Also, 63 percent of those queried said they tend to sit there and watch while slow sites load rather than become engaged in other tasks. That should be good news to retailers fearful that distractions and multitasking can kill impulse shopping if their site doesn’t exactly explode onto a prospective customer’s screen.

Another hard-to-swallow assertion from the report is its claim that people who experience a slow-loading retailer Web site said they would, in essence, punish the retailer by not only abandoning its site but also reducing their visits to its brick-and-mortar stores. However, the report pegged the number of folks who would do that at a less-than-jaw-dropping 27 percent, meaning that a very large majority of shoppers, logically, don’t shun the local Wal-Mart if Walmart.com is sluggish. Also, we have to wonder if those consumer comments aren’t empty threats to retailers to keep things moving quickly. It seems unlikely that a consumer who truly wanted to buy a TV at the neighborhood Target suddenly wouldn’t because of a two-second delay in opening the Target.com homepage.

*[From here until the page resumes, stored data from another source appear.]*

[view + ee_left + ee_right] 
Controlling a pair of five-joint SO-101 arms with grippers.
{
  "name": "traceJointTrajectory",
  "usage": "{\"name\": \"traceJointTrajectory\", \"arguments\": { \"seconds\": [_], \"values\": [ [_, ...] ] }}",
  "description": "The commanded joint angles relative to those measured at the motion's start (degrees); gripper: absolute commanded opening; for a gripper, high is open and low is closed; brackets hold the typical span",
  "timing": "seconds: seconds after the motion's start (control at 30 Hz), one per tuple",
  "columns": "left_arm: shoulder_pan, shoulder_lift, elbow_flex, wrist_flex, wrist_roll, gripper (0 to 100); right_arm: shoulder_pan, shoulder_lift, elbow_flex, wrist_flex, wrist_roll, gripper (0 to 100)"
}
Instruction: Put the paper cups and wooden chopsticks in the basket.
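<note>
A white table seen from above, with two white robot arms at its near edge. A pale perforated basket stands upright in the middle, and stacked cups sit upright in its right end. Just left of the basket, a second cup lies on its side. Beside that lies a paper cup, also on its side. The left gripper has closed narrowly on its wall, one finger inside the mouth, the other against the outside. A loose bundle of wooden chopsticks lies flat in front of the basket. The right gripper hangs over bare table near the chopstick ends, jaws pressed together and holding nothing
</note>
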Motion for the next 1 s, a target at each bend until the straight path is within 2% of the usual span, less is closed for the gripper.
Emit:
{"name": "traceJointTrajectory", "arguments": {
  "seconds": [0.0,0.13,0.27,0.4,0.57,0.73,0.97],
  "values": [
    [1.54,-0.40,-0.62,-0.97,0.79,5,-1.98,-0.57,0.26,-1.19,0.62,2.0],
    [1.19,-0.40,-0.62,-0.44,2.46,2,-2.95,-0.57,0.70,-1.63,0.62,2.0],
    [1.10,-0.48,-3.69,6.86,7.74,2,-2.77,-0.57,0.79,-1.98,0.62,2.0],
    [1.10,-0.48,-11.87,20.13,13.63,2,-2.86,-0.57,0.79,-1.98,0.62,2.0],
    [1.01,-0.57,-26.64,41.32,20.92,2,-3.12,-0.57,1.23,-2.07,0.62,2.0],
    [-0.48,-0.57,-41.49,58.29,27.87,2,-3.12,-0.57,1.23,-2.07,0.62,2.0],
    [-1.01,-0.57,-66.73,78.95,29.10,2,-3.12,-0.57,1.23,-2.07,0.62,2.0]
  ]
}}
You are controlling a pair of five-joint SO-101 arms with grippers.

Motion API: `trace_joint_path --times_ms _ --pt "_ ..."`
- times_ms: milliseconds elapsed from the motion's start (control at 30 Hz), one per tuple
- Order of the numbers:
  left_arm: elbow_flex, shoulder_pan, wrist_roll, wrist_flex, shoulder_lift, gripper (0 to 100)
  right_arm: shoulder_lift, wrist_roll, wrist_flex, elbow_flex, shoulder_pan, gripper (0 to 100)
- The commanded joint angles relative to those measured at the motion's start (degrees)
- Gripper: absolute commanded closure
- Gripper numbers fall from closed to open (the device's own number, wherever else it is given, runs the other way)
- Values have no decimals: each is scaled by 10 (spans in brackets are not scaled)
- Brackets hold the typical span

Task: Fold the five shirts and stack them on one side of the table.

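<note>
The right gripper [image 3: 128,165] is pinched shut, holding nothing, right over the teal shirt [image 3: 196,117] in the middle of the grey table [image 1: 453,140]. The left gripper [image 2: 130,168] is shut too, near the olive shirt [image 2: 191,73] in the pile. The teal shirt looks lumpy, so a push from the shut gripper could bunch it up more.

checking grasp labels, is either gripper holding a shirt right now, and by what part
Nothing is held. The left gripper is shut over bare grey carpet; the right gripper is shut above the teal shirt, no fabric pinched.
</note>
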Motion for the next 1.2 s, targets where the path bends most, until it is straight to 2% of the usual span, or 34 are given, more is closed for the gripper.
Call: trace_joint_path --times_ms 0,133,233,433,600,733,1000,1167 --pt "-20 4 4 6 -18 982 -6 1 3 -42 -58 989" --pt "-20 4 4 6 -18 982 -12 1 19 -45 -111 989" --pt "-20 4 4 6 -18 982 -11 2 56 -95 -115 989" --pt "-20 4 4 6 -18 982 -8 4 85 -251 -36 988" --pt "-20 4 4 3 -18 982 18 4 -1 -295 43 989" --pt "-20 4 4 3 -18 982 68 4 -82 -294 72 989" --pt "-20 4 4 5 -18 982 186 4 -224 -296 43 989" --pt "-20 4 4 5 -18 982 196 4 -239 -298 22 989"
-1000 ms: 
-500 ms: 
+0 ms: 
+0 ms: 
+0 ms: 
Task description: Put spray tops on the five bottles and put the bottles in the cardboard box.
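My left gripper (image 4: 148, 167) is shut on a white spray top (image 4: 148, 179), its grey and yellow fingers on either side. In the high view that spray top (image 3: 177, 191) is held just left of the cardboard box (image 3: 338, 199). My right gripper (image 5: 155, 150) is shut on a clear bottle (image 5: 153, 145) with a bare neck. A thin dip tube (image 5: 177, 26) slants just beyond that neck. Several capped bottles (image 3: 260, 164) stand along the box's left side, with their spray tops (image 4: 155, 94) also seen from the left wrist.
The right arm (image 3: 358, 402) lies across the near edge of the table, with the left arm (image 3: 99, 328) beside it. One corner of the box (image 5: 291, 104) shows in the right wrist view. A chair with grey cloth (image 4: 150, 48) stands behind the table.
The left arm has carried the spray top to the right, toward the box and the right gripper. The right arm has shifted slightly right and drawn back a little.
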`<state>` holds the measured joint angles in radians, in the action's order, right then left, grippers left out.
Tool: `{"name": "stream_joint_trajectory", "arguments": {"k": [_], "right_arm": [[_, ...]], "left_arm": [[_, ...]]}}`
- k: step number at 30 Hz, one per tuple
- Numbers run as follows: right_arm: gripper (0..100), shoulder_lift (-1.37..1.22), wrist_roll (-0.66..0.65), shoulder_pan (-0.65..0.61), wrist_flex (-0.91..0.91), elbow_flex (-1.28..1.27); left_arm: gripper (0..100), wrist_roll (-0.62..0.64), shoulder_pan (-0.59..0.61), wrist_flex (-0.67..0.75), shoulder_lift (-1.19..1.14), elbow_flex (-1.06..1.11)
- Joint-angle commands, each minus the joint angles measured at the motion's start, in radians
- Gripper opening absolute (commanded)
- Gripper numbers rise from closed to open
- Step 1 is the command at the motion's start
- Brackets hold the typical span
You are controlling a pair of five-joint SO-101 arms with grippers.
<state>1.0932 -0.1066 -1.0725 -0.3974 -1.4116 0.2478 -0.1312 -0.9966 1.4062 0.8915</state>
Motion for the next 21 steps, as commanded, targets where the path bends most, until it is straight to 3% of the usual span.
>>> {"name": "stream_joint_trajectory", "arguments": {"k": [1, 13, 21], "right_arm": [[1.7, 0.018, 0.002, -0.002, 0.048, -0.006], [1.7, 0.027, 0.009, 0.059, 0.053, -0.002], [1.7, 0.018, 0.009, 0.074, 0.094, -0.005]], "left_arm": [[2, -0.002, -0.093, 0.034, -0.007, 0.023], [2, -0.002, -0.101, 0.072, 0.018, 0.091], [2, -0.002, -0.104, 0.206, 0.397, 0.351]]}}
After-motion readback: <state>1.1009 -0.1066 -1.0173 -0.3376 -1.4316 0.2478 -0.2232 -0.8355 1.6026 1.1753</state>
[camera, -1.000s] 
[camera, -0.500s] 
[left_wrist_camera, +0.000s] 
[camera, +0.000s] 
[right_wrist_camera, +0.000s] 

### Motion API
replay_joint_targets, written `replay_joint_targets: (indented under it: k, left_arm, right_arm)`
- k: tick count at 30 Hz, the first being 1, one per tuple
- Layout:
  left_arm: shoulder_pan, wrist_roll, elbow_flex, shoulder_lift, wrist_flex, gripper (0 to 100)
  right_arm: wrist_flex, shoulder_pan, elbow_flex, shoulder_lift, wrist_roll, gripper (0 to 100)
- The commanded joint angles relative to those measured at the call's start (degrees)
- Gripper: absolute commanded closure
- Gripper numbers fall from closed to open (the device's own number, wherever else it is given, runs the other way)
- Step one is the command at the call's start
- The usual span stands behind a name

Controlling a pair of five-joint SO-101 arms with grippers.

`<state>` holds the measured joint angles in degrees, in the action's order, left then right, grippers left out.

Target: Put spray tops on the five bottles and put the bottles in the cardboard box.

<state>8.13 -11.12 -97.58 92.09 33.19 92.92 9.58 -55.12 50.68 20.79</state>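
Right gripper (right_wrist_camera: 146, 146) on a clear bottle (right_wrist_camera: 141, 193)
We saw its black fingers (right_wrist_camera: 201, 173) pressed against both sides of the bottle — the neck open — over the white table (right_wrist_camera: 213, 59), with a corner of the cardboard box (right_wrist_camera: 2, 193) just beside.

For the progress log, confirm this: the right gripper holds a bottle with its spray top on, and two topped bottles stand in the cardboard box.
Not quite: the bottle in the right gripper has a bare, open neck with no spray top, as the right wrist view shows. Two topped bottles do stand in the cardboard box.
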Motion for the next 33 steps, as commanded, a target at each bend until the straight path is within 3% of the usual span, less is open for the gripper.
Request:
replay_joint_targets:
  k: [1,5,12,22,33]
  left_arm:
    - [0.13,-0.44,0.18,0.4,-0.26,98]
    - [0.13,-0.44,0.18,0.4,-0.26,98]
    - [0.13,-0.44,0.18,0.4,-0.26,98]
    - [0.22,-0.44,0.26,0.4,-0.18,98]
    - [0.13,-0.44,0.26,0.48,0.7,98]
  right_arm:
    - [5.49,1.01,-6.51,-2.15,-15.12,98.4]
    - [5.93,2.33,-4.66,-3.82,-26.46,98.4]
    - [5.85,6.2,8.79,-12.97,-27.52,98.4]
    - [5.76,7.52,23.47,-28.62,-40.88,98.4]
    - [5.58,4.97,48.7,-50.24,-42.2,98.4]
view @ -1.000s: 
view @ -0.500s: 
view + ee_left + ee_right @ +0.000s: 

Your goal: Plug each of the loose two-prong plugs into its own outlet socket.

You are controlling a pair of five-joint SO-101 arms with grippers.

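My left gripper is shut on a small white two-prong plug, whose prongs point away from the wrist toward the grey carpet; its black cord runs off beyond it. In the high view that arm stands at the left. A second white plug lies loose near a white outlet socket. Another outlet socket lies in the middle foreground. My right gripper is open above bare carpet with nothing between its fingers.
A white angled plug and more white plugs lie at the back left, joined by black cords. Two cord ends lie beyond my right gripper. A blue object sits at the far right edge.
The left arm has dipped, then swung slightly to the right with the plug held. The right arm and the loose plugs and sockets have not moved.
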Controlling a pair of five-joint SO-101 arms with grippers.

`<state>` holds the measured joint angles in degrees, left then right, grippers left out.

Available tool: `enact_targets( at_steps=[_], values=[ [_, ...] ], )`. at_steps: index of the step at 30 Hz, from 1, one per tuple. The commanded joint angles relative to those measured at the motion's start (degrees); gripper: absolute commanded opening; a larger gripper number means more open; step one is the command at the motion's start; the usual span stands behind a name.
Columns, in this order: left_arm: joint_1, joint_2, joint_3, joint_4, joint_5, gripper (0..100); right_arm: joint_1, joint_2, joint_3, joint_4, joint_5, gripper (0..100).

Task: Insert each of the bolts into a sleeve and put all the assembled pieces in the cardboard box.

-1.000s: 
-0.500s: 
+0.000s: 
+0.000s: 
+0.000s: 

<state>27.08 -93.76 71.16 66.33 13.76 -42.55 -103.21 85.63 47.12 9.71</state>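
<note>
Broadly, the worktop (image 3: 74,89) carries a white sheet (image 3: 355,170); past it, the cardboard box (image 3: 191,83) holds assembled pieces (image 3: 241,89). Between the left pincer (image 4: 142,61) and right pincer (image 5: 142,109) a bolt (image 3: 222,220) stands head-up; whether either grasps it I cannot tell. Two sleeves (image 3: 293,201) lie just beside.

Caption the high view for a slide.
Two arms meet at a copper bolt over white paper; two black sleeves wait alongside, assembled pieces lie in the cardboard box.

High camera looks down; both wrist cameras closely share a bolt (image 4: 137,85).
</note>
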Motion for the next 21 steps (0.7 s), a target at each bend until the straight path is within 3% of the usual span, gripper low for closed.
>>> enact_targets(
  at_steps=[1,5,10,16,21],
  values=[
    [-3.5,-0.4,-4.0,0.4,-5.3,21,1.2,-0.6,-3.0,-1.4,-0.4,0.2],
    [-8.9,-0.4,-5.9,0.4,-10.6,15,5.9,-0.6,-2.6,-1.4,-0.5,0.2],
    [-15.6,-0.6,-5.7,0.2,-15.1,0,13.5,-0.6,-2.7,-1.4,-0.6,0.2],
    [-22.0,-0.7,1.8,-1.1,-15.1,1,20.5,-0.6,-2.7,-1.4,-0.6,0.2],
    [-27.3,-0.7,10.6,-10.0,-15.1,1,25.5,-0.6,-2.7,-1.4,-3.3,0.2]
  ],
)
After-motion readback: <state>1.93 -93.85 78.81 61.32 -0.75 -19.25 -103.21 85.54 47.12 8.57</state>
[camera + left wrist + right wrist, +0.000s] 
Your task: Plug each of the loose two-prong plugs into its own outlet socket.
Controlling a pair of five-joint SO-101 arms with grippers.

For all the report’s faults, it does have value in that it can be compared to the survey conducted three years ago. Even if you don’t buy into the truthfulness or accuracy of the answers, it makes sense to accept that whatever issues cloud this year’s report also clouded the 2006 version. If that’s the case, then Akamai and Forrester are correct in saying people expect more in terms of speed from E-Commerce sites now than they did then.

Rivera said Akamai knows this firsthand, because it has “a lot of customers who are setting goals around being able to decrease the response time on their sites, especially on transaction-related pages.” She noted that Urban Outfitters, the $1.7 billion retailer with 130 stores, came to Akamai “with a goal of having pages load in less than a second” largely because its customers are young and impatient. “While people are adding content and making pages heavier, shoppers want sites to be faster and faster,” Rivera said. “That’s a big challenge for retailers.”

It is. But encouraging retail E-Commerce execs to spend money to accelerate sites beyond a consumer’s likely ability to notice would also be a big challenge, in addition to being a reckless way to spend shrinking IT resources in a day when stores are closing. Wouldn’t pouring those dollars into additional functionality inside the site be a better approach?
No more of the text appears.